By David Hellerman, World Israel News
The Islamic Ra’am party announced on Sunday it was temporarily suspending its support for the governing coalition to protest what it called police violence against Palestinians on the Temple Mount during riots on Friday morning.
The two-week suspension is widely viewed as a symbolic gesture with little practical impact.
The freeze was coordinated with Prime Minister Naftali Bennett and Foreign Minister Yair Lapid and ends well before the Knesset reconvenes in May.
According to Hebrew media reports, Ra’am wants to remain in the coalition, but is facing enormous Arab-Israeli pressure.
Party leader Mansour Abbas is said to hope that the situation will calm down by May 9 when the Knesset next meets.
The suspension was ordered by Ra’am’s Shura Council, an advisory body with the authority to order the party to quit the coalition.
On Friday morning, rioting Palestinian youths on the Temple Mount threw rocks and firecrackers at Jewish worshippers in the Western Wall plaza below, then barricaded themselves inside the Al-Aqsa Mosque.
Police at first did not enter the mosque, not wanting to disrupt Muslim prayer services.
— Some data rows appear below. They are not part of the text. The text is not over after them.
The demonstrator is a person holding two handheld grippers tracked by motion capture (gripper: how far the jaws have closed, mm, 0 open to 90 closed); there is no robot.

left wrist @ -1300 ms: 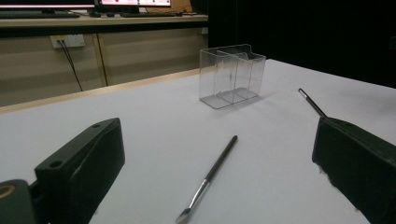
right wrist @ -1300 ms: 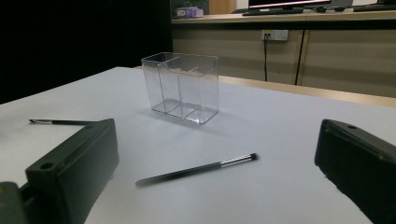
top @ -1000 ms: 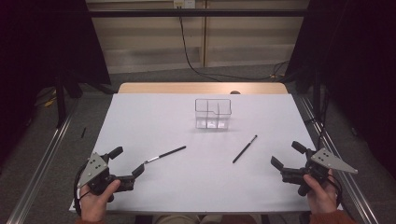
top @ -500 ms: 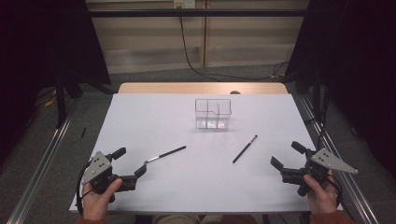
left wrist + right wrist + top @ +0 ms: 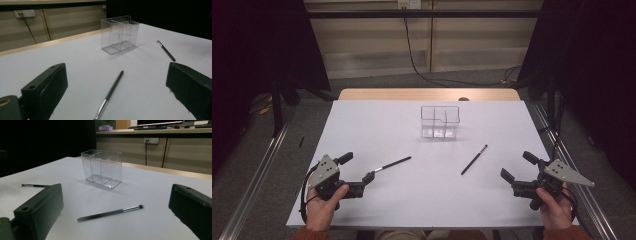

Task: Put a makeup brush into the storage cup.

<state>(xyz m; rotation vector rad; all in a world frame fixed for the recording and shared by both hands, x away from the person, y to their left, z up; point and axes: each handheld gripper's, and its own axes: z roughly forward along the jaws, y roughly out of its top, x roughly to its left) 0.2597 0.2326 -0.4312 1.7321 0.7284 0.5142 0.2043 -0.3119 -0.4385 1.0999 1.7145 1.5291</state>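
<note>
White sheeting covers the desk (image 5: 377, 125) in front of you, with a strip of bare wood showing along its far edge and a pale panelled wall with a dangling black cable behind it. Take the clear organiser (image 5: 440, 121) as your landmark: it stands upright on the far half of the desk, a see-through box split into compartments by inner walls.

Your left gripper (image 5: 357, 172) sits near the front edge, well to the near-left of the organiser, held in your left hand (image 5: 323, 207). Its jaws stand wide apart and hold nothing. Just beyond the tip of one jaw lies the left brush (image 5: 392, 163), a thin dark stick with a silvery ferrule at the end nearest you; it lies flat on the sheet, between the gripper and the organiser. In the left gripper view that same brush (image 5: 110, 93) runs up between the two jaws, pointing roughly toward the organiser (image 5: 119, 34).

Your right gripper (image 5: 519, 168) rests to the near-right of the organiser, in your right hand (image 5: 556, 210), jaws likewise spread open and empty. The right brush (image 5: 474, 159) lies flat on the near-right side of the organiser, apart from the gripper and closer to the box than the gripper is. In the right gripper view it (image 5: 110, 213) lies crosswise between the jaws, on the near side of the organiser (image 5: 102, 168).
</note>
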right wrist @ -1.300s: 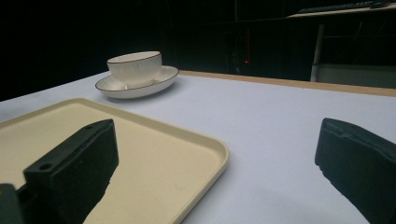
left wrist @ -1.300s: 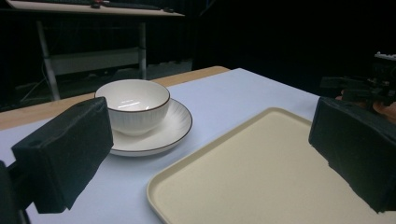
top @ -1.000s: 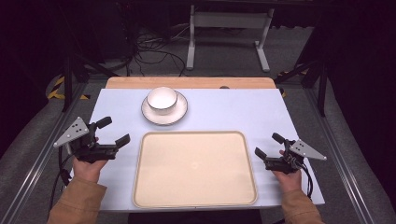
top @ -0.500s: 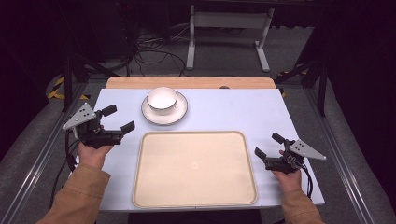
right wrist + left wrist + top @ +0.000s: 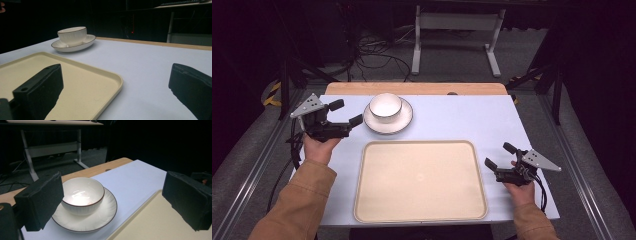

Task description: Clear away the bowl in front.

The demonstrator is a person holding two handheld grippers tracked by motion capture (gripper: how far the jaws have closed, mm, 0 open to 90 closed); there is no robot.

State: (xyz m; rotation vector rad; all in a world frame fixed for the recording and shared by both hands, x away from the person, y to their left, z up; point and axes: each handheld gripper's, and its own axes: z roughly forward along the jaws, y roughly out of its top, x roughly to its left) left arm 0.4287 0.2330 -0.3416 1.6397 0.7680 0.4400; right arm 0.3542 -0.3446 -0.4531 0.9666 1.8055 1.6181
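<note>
High view: a pale blue table top with a wooden strip along its far edge carries a rectangular cream plastic tray with rounded corners, set near the person's side. Beyond the tray's far left corner, apart from it, stands a white ribbed ceramic bowl with a thin dark rim, seated in the middle of a white ceramic saucer with the same dark rim line.

The left gripper, held in the person's left hand above the table's left part, points toward the bowl and saucer; its jaws stand wide apart and grip nothing, one tip near the saucer's left edge without touching it. A tan sleeve covers that forearm.

The right gripper lies low just beside the tray's right edge, well apart from the bowl, its jaws likewise spread wide and empty.

Left gripper view: the bowl sits upright on the saucer between the two black jaws, closer to the left one; the bowl's interior is empty and glossy. The tray's corner enters at the lower right.

Right gripper view: the tray lies flat under the left jaw, with the bowl and saucer farther off on the table.
</note>
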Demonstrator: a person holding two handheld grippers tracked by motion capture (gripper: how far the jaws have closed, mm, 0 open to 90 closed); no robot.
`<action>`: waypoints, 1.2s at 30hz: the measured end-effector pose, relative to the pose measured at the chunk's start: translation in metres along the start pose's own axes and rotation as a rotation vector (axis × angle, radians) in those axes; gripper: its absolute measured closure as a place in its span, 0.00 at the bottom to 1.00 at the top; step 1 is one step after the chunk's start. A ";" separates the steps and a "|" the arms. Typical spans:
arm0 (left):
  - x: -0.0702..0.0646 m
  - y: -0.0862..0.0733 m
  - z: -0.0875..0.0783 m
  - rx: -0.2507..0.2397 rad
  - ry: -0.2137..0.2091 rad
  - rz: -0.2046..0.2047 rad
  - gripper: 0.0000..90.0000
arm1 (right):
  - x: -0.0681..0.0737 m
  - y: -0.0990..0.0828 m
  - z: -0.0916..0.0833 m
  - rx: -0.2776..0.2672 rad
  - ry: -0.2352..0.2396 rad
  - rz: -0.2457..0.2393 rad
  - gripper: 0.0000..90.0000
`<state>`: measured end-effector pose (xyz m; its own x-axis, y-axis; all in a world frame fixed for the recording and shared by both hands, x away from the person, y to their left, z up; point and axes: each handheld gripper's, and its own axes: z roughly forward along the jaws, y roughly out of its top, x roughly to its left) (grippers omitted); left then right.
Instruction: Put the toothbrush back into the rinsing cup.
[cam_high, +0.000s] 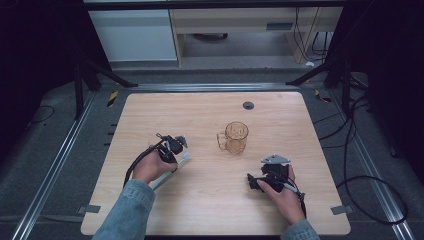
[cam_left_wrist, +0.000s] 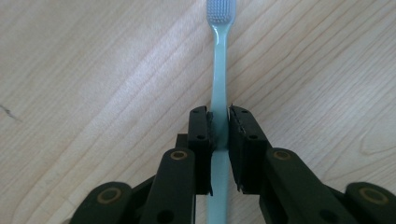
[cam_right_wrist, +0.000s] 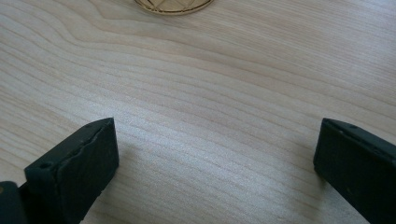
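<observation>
Denim sleeves enter at the bottom of the high view. Lower right of centre, the right tool (cam_high: 256, 181) rests on the worktop (cam_high: 210, 200), jaws spread wide with nothing between them. Left of centre, the left tool (cam_left_wrist: 219, 135) is clamped on a pale green toothbrush (cam_left_wrist: 218, 79) — handle gripped mid-length, long axis running on past the jaws, bristled head leading. Beyond both, at the frame's centre, stands an amber glass mug (cam_high: 235, 137), upright and apparently empty — up and right of the toothbrush, well apart.
</observation>
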<state>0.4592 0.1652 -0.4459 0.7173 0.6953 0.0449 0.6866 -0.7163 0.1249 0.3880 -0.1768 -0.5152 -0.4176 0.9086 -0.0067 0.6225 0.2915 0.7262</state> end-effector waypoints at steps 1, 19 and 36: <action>-0.001 0.000 -0.003 -0.015 0.006 -0.003 0.87 | 0.000 0.000 0.000 0.000 0.000 0.001 0.00; -0.017 0.012 -0.034 -0.210 0.016 0.036 0.87 | -0.001 0.000 0.000 0.000 0.007 -0.007 0.00; -0.050 0.029 -0.063 -0.521 0.016 0.033 0.88 | -0.001 0.000 -0.001 0.003 0.009 -0.006 0.00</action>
<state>0.4359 0.1133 -0.3818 0.7329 0.6765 0.0723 0.5103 -0.6168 0.5993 0.3876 -0.1778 -0.5150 -0.4271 0.9042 -0.0045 0.6220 0.2974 0.7244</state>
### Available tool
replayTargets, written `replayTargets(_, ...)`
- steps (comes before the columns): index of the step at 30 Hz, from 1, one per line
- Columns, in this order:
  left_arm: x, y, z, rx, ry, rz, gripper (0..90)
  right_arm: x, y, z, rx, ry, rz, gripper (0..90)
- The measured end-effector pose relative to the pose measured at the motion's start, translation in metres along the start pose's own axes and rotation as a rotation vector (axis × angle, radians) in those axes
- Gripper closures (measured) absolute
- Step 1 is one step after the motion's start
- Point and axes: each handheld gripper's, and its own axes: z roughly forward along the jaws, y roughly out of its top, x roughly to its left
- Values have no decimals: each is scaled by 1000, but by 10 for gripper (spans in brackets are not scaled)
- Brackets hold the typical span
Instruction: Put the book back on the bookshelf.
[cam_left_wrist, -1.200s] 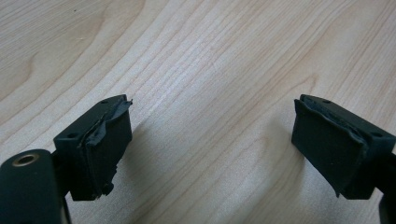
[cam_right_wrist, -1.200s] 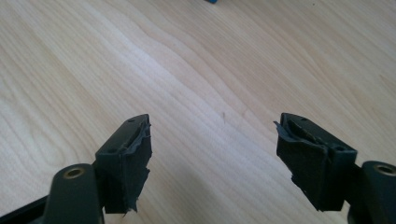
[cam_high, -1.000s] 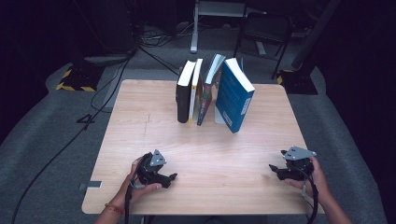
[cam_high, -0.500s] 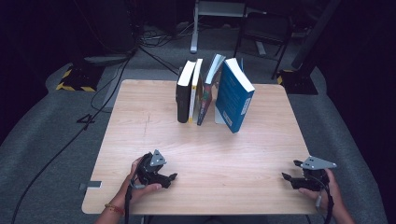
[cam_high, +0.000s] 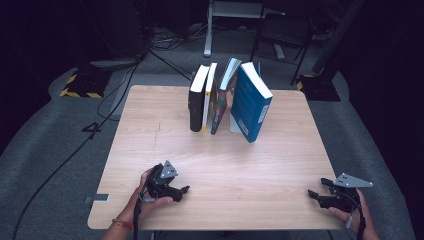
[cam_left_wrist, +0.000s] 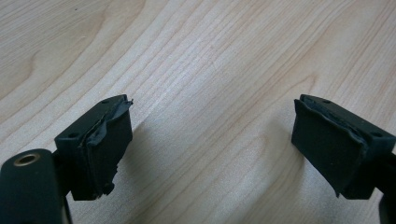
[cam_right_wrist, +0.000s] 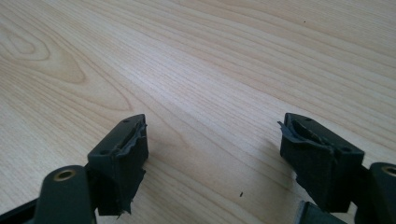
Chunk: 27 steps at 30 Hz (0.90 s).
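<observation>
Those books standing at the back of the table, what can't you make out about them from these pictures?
- Titles: print on the blue book is too small in the high view.
- Black book and its thin neighbour: touching or apart, unclear.
- The leaning book: cover mostly hidden by its neighbours.

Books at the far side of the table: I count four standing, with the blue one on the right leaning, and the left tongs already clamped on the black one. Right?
Not quite. The left tongs are open and empty at the near edge of the table, far from the black book; the left gripper view shows bare wood between them. Four books do stand, and the blue book leans.
</observation>
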Motion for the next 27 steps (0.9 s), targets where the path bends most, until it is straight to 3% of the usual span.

But the violence persisted. Three police officers and 152 Palestinians were injured. Another 300 Palestinians were arrested.
According to a Dutch study cited by the Jerusalem Post, “Ramadan brought with it a 200% increase in terrorist attacks in Israel between 2005 and 2016.”
The governing coalition lost its one-seat majority before Passover when Yamina MK Idit Silman quit the government to join the opposition.